NCCR Molecular Systems Engineering, BPR 1095, Mattenstrasse 24a, 4058, Basel, Switzerland.
Angew Chem Int Ed Engl. 2022 Dec 19;61(51):e202211168. doi: 10.1002/anie.202211168. Epub 2022 Nov 17.
Alkene metathesis catalyzed by enantiopure metal alkylidene complexes enables exceptionally versatile strategies to products with configurationally-defined stereocenters. Desymmetrization processes thereby provide reliable stereoselective routes to aliphatic structures, while the differentiation of aromatic stereogenic units remained an outstanding challenge. Herein, we describe the feasibility of alkene metathesis to catalytically control stereogenic axes by traceless arene formation. Stereodynamic trienes are selectively converted into corresponding binaphthalene atropisomers upon exposure to a chiral molybdenum catalyst. Remarkably, stereoselective arene-forming metathesis allows enantioselectivities of up to 98 : 2 e.r. and excellent yields. As the disconnection of each bond of an aromatic target is retrosynthetically conceivable, it is anticipated that forging arenes by means of stereoselective metathesis will enable versatile approaches for the synthesis of a broad range of molecular topologies with precisely defined configuration.

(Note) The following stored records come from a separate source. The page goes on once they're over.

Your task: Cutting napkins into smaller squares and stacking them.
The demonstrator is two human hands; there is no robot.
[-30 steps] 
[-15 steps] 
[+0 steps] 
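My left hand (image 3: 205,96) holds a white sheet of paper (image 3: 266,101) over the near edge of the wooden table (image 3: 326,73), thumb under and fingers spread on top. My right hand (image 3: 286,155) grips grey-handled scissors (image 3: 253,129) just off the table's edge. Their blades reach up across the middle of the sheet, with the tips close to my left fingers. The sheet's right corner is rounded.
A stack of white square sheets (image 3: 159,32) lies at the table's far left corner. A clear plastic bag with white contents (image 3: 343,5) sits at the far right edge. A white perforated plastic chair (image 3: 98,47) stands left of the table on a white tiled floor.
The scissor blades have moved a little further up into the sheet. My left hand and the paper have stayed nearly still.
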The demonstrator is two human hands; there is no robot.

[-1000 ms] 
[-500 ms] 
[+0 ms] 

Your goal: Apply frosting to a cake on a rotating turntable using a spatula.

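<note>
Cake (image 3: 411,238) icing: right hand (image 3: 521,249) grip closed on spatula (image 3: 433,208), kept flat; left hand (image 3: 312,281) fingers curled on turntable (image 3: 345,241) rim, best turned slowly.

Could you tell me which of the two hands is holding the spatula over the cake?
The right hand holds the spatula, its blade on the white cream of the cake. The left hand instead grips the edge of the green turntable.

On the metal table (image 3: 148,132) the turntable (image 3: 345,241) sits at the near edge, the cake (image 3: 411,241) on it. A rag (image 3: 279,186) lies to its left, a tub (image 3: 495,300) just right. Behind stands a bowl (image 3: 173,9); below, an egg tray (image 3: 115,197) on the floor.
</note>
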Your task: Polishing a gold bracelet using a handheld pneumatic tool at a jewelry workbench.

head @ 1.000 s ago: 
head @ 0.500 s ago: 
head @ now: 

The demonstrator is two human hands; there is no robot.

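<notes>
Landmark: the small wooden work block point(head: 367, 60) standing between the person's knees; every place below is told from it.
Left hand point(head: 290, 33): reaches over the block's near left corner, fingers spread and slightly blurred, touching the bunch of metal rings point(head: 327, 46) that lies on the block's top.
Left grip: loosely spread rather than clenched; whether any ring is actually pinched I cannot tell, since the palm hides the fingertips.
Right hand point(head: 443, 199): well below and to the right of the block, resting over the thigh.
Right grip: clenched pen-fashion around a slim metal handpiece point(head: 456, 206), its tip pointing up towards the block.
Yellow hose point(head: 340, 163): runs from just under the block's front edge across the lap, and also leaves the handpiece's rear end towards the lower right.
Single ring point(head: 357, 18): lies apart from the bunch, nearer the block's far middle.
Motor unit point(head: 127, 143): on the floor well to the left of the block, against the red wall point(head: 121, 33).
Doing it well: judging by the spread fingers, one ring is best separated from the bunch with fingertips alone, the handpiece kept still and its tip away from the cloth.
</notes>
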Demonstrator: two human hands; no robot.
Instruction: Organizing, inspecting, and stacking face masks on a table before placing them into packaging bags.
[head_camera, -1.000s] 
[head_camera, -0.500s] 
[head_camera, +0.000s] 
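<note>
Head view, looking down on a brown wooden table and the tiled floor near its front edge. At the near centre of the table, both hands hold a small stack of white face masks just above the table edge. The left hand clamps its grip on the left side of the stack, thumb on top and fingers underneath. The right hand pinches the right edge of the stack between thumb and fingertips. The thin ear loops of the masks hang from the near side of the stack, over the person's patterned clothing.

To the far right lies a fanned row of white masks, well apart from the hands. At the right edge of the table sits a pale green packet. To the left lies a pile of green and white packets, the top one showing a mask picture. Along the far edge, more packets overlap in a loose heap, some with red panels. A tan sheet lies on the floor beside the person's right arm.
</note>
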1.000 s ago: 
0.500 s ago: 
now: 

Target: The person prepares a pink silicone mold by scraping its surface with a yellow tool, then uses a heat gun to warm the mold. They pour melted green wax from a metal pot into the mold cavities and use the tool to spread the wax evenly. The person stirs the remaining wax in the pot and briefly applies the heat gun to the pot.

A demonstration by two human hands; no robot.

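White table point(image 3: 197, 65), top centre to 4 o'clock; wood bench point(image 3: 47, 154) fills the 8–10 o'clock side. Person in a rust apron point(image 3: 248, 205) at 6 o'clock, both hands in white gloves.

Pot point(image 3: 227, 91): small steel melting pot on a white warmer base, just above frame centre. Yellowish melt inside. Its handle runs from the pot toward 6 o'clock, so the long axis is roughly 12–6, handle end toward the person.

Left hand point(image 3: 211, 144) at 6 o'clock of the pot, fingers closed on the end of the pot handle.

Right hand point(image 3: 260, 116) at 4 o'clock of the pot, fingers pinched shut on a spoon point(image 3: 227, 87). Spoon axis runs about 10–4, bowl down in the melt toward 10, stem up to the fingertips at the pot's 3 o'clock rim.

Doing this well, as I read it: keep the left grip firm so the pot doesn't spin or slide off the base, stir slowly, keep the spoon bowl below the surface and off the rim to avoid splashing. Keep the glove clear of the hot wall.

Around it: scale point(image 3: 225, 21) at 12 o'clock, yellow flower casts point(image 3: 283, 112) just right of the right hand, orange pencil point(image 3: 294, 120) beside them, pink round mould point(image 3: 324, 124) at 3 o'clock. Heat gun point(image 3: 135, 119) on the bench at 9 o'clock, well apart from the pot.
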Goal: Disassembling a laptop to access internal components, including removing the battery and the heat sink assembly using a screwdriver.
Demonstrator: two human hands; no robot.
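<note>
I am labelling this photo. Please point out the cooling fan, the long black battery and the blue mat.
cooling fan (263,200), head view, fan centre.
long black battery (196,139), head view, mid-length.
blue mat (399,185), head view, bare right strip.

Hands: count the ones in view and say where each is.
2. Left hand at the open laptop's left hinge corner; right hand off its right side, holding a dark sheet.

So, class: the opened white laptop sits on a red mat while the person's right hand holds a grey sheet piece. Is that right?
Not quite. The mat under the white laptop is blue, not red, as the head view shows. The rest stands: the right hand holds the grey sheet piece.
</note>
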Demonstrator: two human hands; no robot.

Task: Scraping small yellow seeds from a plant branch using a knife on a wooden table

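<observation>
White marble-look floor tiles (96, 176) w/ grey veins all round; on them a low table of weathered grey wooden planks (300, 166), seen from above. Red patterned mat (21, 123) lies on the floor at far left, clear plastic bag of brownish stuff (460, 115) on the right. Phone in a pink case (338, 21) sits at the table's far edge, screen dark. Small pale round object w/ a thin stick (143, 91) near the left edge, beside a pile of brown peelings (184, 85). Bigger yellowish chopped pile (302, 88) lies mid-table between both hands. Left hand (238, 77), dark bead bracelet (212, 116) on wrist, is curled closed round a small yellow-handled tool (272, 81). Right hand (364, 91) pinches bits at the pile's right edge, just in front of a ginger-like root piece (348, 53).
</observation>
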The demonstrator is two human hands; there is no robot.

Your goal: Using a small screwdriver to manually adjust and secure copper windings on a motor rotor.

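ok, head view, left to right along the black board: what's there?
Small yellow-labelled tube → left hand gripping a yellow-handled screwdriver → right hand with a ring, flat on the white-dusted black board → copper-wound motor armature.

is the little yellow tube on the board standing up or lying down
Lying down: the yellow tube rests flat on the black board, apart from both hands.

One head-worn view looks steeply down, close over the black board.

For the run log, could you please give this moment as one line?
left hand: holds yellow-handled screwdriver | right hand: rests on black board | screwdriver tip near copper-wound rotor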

手性金属亚烷基配合物催化的烯烃复分解反应为具有构型定义的立体中心的产物提供了非常通用的策略。因此,去对称化过程为脂肪族结构提供了可靠的立体选择性途径,而芳香族立体中心的区分仍然是一个突出的挑战。在这里,我们描述了通过无痕迹芳烃形成来催化控制立体轴的烯烃复分解反应的可行性。立体动态三烯在暴露于手性钼催化剂时选择性地转化为相应的联萘对映异构体。值得注意的是,立体选择性的芳族形成复分解允许高达 98 : 2 e.r. 和优异的产率。由于芳香族目标物的每个键的断开在回溯合成上都是可以想象的,因此,通过立体选择性复分解形成芳族化合物预计将为广泛的分子拓扑结构的合成提供通用的方法,这些结构具有精确定义的构型。